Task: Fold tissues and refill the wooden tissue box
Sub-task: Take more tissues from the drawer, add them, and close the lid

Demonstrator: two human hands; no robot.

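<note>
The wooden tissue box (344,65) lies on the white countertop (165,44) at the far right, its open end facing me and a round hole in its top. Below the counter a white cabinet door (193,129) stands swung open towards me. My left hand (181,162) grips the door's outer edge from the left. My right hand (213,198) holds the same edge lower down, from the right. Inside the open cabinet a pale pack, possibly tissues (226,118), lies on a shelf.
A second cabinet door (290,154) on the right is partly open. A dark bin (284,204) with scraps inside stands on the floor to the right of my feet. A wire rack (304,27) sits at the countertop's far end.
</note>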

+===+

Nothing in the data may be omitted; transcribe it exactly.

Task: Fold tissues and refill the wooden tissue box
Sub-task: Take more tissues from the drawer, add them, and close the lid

Demonstrator: two human hands; no robot.

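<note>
The wooden tissue box (344,65) lies on the white countertop (165,44) at the far right, its open end facing me and a round hole in its top. Below the counter a white cabinet door (193,129) stands swung open towards me. My left hand (181,162) grips the door's outer edge from the left. My right hand (213,198) holds the same edge lower down, from the right. Inside the open cabinet a pale pack, possibly tissues (226,118), lies on a shelf.
A second cabinet door (290,154) on the right is partly open. A dark bin (284,204) with scraps inside stands on the floor to the right of my feet. A wire rack (304,27) sits at the countertop's far end.
</note>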

The exercise was answered in full.